* **AIM OF THE EXERCISE**
Print exactly and only the lines that run from the one containing "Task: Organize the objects" through the end of the material, please, omitting pictures.

* **GIVEN MATERIAL**

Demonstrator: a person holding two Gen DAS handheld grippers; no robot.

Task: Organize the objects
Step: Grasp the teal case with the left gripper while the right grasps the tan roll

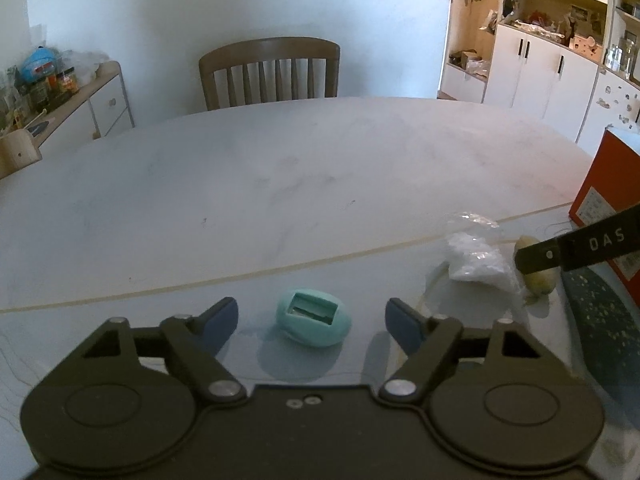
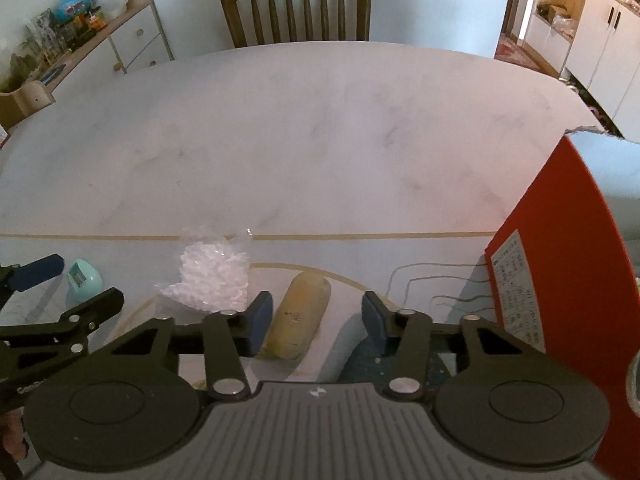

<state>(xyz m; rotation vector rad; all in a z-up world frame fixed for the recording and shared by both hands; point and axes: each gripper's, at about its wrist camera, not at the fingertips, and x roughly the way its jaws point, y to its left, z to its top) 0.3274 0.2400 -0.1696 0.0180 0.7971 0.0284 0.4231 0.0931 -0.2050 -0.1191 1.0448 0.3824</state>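
Left wrist view: left claw (image 1: 312, 320) gapes around the teal sharpener (image 1: 314, 322); center, then close gently; right claw (image 2: 316, 320) spread near it

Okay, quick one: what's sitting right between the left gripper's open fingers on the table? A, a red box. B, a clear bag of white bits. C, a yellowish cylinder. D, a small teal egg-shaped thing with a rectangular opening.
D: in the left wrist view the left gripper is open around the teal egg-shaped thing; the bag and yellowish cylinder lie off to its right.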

* **TASK SOLUTION**
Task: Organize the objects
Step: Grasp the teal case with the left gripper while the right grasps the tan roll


<state>(xyz m; rotation vector rad; all in a z-up world frame fixed for the recording and shared by both hands; point and axes: each gripper's, at about its wrist camera, not at the fingertips, and x roughly the way its jaws point, y to its left, z to its top) 0.3274 0.2400 -0.1696 0.0180 0.7971 0.0284 0.4231 0.0931 -0.2050 -0.1191 1.0448 0.3824</state>
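Left wrist view: left claw (image 1: 312, 320) gapes around the teal sharpener (image 1: 314, 322); center, then close gently; right claw (image 2: 316, 320) spread near it

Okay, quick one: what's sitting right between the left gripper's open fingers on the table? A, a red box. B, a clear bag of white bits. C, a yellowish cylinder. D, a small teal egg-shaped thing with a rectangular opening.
D: in the left wrist view the left gripper is open around the teal egg-shaped thing; the bag and yellowish cylinder lie off to its right.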

No additional lines are needed for this answer.